• **WHAT THE EXERCISE ASKS**:
How many lines in the records below hold the string "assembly"? Please answer with the number and nothing more.

• **DATA FOR ANALYSIS**:
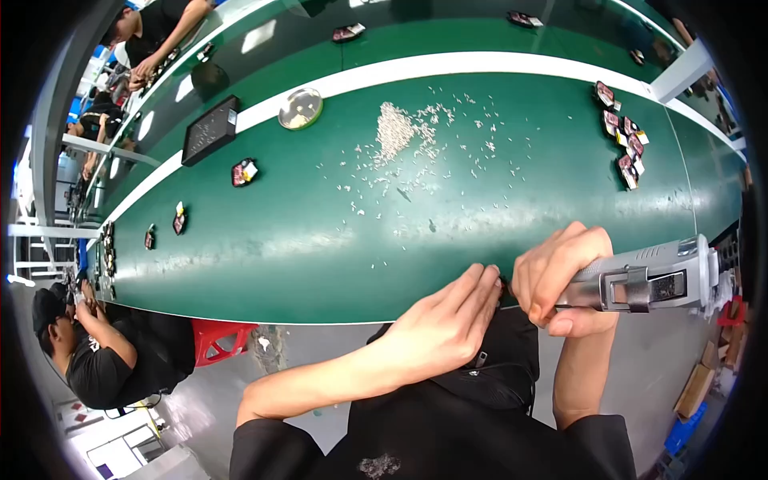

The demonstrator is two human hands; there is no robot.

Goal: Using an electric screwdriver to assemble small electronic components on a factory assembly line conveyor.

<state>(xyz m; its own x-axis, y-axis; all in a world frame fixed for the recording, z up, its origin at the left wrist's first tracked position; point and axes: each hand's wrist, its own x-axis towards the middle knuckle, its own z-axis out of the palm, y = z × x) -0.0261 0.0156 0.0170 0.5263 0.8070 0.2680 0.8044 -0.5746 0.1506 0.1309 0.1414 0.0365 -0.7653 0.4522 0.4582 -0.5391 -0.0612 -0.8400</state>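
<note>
My right hand (564, 280) is wrapped round a grey and silver hand-held tool (632, 282) that points across my body at the table's near edge. A metal clip sits on its body; I cannot make out its exact kind. Close beside it, my left hand (444, 324) has its fingers pressed together over a small dark object (502, 291), mostly hidden between the two hands. Beyond the hands, a heap of tiny white pieces (394, 132) lies on the green table (304, 192), with many more scattered around it.
Several small dark packs with labels (626, 136) lie at the right, and another pack (243, 172) at the left. A round dish (301, 108) and a black tray (210, 130) stand near the white divider (448, 60). A person (120, 352) sits at the left beside a red stool (220, 340).
</note>
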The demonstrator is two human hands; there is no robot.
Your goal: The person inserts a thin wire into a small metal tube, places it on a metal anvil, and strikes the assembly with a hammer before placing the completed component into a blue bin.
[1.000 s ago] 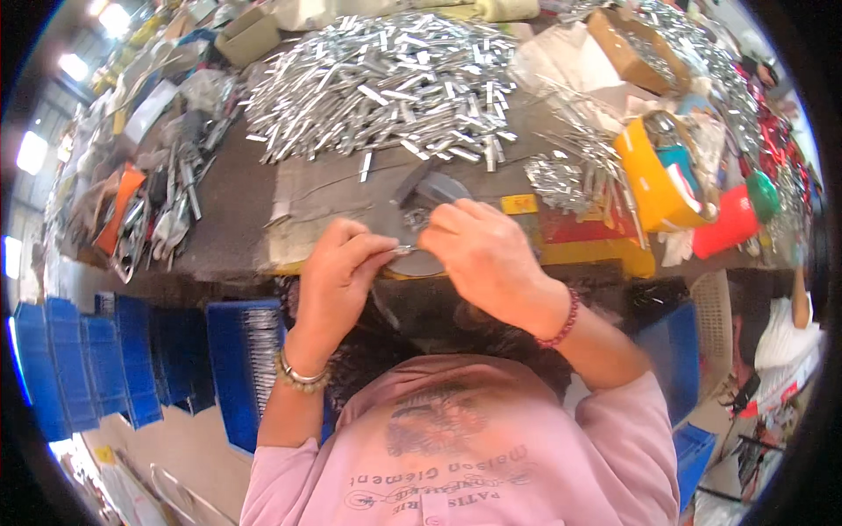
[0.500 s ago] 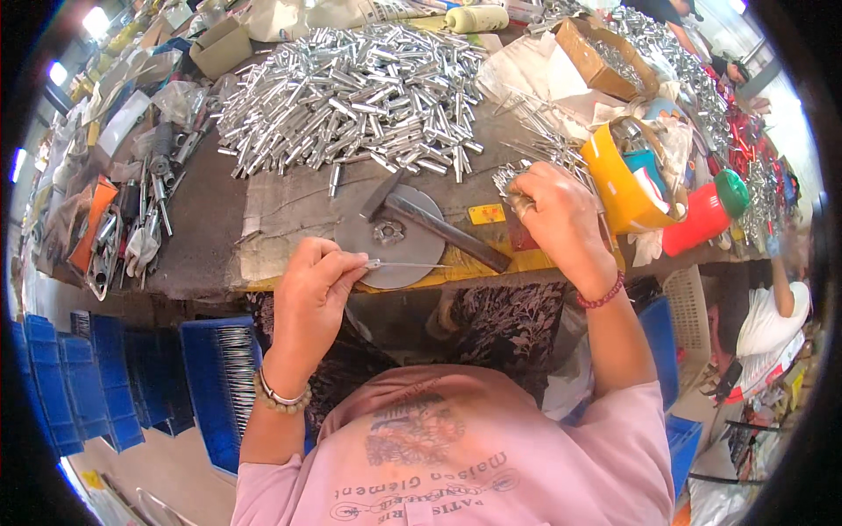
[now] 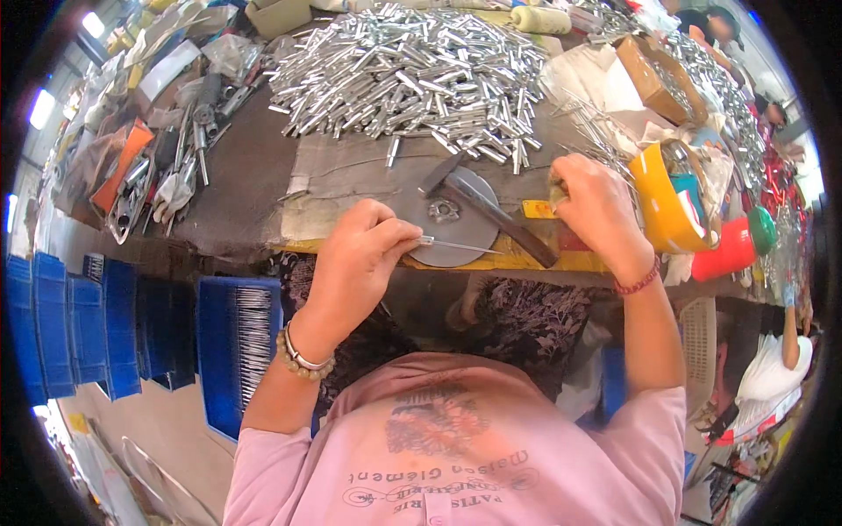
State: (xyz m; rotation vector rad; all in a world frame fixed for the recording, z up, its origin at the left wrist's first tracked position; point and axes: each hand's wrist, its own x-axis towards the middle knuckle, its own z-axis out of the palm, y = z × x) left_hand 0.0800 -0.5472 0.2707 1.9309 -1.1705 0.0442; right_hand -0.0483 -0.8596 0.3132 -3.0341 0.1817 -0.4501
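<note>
Between thumb and forefinger, my left hand [image 3: 361, 254] pinches a thin metal rod [image 3: 467, 248] by its thicker end. The rod points right, over the front rim of a round grey metal disc [image 3: 452, 254]. Across the disc lies a hammer [image 3: 491, 215] with a dark handle, beside a small ring-shaped metal piece [image 3: 443, 210]. My right hand [image 3: 601, 206] is raised at the right of the hammer, its fingers curled together; what they hold, if anything, is hidden. A yellow tag [image 3: 538, 209] lies just left of it.
A big heap of short metal tubes [image 3: 412, 79] covers the back of the bench. To the right stand a cut yellow container [image 3: 662, 197] and a red bottle [image 3: 724, 254] with a green cap. Tools crowd the left. Below, a blue bin [image 3: 215, 342] holds many thin rods.
The bench scene has shifted right and slightly up in the picture. My right hand has moved away from the small metal parts beside it. My left hand keeps its pinch on the rod.
</note>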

• **PROBLEM SOLUTION**:
2